Stay Brown’s Hotel, Laugharne; browns.wales.
VICTORIA TROTT
Maison de George Sand, France
This charming manor house, near the small town of La Chatre in central France, is where George Sand grew up and penned some of her most famous novels. It feels like a time capsule of early 19th century bohemian life. Born Amantine-Lucile-Aurore Dupin, feminist and socialist Sand famously wore men’s clothing and took a string of younger lovers, including Chopin. While guided tours are in French, even a rudimentary grasp of the language is enough to get the gist of life in this lively salon, where guests included Flaubert, Liszt and Delacroix. The kitchen features a ruinously expensive 1850s stove (purchased to make her cooks’ lives easier) and the handblown blue and lemon crystal glassware on the dining room table was a gift from Chopin. The composer’s upstairs sound-proofed room, where he created some of his most famous works, is unchanged.
Read La Petite Fadette.
Stay Chateau de Lalande; chateaudelalande.com.
CHRISTINE McCABE
The Bronte Parsonage Museum, Haworth, Yorkshire
This Georgian house’s romantic setting and beautifully preserved period interiors are a moving window on to the world of the Bronte family. It was here, on the edge of the Yorkshire moors, that Charlotte, Emily and Anne spent most of their short but inspirationally productive lives, and over a few years in the 1840s wrote their much-loved novels. The former parsonage, which has served as a museum for almost a century, is a rich repository of Bronte memorabilia, with regularly refreshed displays of clothes, manuscripts and furniture, most notably Charlotte’s writing table. Ask at the onsite shop for details of walks through picturesque Haworth and out on to the moors that inspired the sisters’ writing, including Emily’s Wuthering Heights.

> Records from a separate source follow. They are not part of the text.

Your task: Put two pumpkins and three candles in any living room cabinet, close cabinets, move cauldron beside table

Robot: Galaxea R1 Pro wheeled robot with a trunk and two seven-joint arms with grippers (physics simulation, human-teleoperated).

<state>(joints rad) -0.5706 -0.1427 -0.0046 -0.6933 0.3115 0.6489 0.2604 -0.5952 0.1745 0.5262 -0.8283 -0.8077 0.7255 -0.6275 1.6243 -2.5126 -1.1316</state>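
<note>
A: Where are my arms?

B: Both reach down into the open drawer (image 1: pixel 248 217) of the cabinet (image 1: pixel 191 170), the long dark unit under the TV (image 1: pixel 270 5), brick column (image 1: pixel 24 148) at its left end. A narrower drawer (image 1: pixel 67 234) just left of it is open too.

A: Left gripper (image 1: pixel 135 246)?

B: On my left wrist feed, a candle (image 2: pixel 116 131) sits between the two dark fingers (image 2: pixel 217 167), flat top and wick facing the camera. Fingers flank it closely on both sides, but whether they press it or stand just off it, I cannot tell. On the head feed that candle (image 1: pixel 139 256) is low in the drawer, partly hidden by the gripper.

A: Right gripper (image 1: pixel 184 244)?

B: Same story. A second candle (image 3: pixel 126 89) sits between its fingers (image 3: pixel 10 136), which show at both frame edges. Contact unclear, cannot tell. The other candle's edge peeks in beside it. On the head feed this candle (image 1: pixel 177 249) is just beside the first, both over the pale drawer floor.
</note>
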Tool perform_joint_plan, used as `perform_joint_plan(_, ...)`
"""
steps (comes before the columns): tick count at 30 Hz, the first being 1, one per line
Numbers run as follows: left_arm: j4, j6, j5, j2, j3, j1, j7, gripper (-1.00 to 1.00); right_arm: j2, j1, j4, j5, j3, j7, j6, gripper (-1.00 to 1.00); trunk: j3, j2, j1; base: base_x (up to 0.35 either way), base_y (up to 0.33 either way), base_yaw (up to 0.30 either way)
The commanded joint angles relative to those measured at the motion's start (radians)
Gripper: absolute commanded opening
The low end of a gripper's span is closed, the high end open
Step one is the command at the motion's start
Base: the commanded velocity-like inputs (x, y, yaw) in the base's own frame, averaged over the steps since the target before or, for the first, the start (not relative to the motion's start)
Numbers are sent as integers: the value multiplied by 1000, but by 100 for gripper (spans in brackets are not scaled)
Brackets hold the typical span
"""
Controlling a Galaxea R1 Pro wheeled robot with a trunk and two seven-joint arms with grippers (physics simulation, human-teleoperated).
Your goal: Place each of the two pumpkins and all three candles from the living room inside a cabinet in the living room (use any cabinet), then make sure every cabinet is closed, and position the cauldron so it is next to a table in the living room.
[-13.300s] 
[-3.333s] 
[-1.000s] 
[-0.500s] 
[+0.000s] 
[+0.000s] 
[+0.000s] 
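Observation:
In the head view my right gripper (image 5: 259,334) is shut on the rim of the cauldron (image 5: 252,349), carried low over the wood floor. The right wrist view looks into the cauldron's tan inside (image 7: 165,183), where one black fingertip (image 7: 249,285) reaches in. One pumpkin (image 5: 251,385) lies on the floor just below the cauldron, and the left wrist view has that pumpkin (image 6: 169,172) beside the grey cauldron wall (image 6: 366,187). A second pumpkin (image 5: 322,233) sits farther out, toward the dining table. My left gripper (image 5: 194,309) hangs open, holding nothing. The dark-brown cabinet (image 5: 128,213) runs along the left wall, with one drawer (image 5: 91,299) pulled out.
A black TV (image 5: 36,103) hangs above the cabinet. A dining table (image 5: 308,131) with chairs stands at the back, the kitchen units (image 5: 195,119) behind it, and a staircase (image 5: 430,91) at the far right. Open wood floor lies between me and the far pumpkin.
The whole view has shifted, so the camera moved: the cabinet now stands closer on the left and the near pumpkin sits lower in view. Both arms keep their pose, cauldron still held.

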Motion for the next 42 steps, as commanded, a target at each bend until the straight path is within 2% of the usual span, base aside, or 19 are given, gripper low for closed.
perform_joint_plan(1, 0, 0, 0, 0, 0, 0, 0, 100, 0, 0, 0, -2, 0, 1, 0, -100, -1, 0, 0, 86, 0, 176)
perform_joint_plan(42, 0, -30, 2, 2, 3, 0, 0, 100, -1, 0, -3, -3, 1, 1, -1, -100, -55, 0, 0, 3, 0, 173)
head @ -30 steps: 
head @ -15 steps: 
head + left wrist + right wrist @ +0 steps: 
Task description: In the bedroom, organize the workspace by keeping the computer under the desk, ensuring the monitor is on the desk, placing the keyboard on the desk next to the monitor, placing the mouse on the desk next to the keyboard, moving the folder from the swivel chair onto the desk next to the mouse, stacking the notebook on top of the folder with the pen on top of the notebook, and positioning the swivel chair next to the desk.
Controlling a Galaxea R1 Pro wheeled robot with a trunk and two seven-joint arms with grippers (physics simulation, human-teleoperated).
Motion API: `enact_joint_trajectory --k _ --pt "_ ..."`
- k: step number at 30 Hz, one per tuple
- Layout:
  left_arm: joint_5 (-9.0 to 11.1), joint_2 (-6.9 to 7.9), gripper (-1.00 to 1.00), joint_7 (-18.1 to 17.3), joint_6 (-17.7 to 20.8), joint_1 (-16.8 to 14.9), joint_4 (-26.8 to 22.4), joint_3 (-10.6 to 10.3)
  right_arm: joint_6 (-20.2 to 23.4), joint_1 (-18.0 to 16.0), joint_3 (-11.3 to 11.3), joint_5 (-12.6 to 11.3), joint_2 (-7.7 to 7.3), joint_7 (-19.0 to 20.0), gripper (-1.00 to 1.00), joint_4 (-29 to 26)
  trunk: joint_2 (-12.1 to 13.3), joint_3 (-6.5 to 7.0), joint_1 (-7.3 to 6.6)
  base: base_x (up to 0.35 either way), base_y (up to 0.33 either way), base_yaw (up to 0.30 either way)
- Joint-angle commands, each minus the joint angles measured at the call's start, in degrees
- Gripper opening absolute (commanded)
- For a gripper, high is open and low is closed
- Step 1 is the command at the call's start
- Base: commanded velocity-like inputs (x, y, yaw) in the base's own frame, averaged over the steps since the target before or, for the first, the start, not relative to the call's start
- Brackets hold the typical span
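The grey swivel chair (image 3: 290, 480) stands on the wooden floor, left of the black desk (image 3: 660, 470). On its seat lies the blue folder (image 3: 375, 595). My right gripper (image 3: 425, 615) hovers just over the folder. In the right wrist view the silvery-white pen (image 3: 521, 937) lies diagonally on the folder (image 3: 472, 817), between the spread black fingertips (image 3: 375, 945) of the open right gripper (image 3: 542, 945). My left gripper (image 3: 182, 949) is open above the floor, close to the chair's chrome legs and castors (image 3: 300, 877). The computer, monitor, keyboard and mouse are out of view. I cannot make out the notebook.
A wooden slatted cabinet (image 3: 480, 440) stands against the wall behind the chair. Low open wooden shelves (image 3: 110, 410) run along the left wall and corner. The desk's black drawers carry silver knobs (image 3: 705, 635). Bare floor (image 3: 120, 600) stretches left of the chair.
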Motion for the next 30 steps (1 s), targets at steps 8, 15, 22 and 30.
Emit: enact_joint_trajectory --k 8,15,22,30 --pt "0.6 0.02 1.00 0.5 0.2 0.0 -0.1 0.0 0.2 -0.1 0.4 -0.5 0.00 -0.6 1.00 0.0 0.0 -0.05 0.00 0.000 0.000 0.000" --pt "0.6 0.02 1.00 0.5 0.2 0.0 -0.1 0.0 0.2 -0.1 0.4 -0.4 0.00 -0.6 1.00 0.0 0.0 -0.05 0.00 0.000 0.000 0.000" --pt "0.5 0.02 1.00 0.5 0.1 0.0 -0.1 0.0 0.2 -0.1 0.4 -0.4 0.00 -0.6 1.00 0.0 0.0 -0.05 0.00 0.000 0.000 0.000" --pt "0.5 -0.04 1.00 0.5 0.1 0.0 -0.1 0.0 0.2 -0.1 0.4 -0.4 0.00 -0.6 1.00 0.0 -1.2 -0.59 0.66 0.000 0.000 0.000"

Read Jane Eyre by Charlotte Bronte.
Stay The Apothecary Guesthouse, Howarth; theapothecaryguesthouse.co.uk.
JEREMY SEAL
Maison de Jules Verne, Amiens, France
Although Amiens is now well known as the birthplace of French president Emmanuel Macron, the previous most famous resident of the city was Jules Verne (1828-1905), aka the “father of science fiction”. The prolific author, whose works included Around the World in 80 Days, lived in the workaday northern French city for the last 34 years of his life. From 1882 to 1900, at the height of his fame, Verne rented this grand house, now turned into a museum. The dining room retains the best original features but the second floor provides the most interest for fans to see where Verne worked and to walk on his giant map of the world.
Read Twenty Thousand Leagues Under the Sea.
Stay Une Maison en Ville; chambresdhotesamiens.com.